切子銅紅被せガラス鉢(薩摩系) きりこどうあかきせがらすはち(さつまけい)

ガラス / 明治 

宮垣秀次郎か/日本製
明治時代前期/19世紀後期
鉛ガラス
高5.0 径17.5 比重3.59
1口


来歴:1997神戸市立博物館

参考文献:
・神戸市立博物館『神戸市立博物館所蔵 阿蘭陀絵伊万里とびいどろ・ぎやまん展―江戸のオランダ趣味―』(福山市立福山城博物館、1998)
・神戸市立博物館特別展『コレクションの精華』図録(2008)
・井上暁子「品川硝子の軌跡―「和吹き」から「舶来吹き」へ―」『品川歴史館紀要』第32号(2017)
・神戸市立博物館『まじわる文化 つなぐ歴史 むすぶ美―神戸市立博物館名品撰―』図録(2019)

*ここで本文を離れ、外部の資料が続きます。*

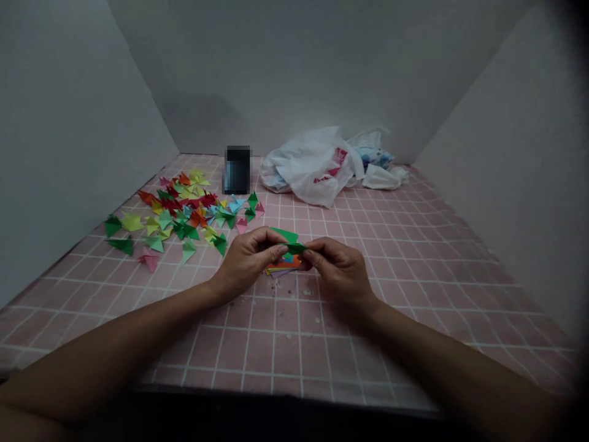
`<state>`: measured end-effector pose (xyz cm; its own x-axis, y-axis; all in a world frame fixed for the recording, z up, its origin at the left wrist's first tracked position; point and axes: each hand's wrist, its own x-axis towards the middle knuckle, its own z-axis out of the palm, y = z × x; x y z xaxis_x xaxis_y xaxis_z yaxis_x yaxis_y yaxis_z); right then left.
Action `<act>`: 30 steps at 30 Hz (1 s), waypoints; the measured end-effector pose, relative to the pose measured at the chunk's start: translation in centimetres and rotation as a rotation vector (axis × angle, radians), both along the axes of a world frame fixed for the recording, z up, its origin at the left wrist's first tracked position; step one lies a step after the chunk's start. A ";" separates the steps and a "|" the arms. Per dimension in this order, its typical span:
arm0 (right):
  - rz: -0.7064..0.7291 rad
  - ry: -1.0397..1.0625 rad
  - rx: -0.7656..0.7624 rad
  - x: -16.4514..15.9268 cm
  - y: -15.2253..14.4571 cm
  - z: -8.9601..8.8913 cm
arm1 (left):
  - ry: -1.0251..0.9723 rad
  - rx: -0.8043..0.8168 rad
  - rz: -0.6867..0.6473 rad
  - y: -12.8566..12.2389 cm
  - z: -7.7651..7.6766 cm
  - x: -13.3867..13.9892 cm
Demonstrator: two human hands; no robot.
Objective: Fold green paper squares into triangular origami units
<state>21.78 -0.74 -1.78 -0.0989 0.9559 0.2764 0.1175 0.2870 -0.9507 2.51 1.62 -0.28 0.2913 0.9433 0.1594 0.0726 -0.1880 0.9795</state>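
A small folded piece of green paper (295, 248) is stretched between both hands above the middle of the table. My left hand (246, 258) pinches its left end between thumb and forefinger. At its right end, my right hand (343, 270) grips it with thumb and fingertips. Beneath and just behind the hands lies a stack of coloured paper sheets (280, 270), with green, orange, yellow and lilac edges showing; the hands partly cover it. To the left, a heap of folded paper cranes (184, 212) in red, green, yellow, pink and blue spreads over the tablecloth.
A pink tablecloth with white grid lines (257, 350) covers the table. Behind the cranes stands a dark, pixelated rectangular object (237, 170). White plastic bags (317, 162) lie crumpled at the back. Pale walls (285, 73) enclose the back and both sides.
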 end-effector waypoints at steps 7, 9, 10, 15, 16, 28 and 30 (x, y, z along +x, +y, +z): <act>0.035 -0.008 -0.010 -0.3 -0.2 -0.5 | -0.015 -0.003 -0.029 0.1 0.1 -0.1; 0.078 -0.064 -0.018 -0.2 0.0 -0.5 | -0.018 0.013 -0.039 0.1 0.1 -0.1; 0.095 -0.071 -0.017 -0.2 0.1 -0.5 | -0.016 0.022 -0.046 0.1 0.0 -0.1; 0.074 -0.050 0.003 -0.2 0.1 -0.2 | 0.004 0.013 -0.085 0.2 -0.7 0.1; 0.063 -0.063 0.005 -0.2 0.0 -0.2 | -0.028 0.004 -0.079 0.2 -0.9 0.2; -0.009 -0.090 0.022 -0.7 -0.8 -0.4 | -0.115 -0.010 -0.011 -0.3 -1.2 0.6; -0.012 -0.061 -0.006 -0.7 -0.8 -0.5 | -0.130 0.007 0.012 -0.4 -1.1 0.6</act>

見込みに菊文、側面には菱文と8弁の花文を切っている。側面には赤地には細かな魚子(ななこ)を刻んでいる。側面下部には長円形を切って連ねている。被せガラスとは、無色の素地に別の色素地を被せる技法。本器の場合、銅で紅色に発色する素地を無色素地に巻き取り、成形して、徐冷(じょれい)後に鉄棒や木の棒で切り込んでいる。日本製のカットグラスは文化・文政頃から大坂、江戸で始まった。この江戸後期から明治前期頃までの主として高鉛ガラスを切る日本製切子は、欧米のような車状工具の回転研磨によってではなく、水晶や玉を琢磨(たくま)するのに似た棒状工具を用いる往復研磨だった。大変な熟練と根気と時間を要する。本器の比重値は3.59と多くの鉛を含むガラスであり、薩摩切子の平均比重値3.5プラス・マイナス0.1の内にある。様式的には、東京国立博物館所蔵のもと薩摩切子の工匠であった宮垣秀次郎作の銅紅の鉢を想起させ、また意匠も薩摩製の基準作例より近代的な印象を与える。明治前期に東京に移動した薩摩切子の工匠の仕事ではないだろうか。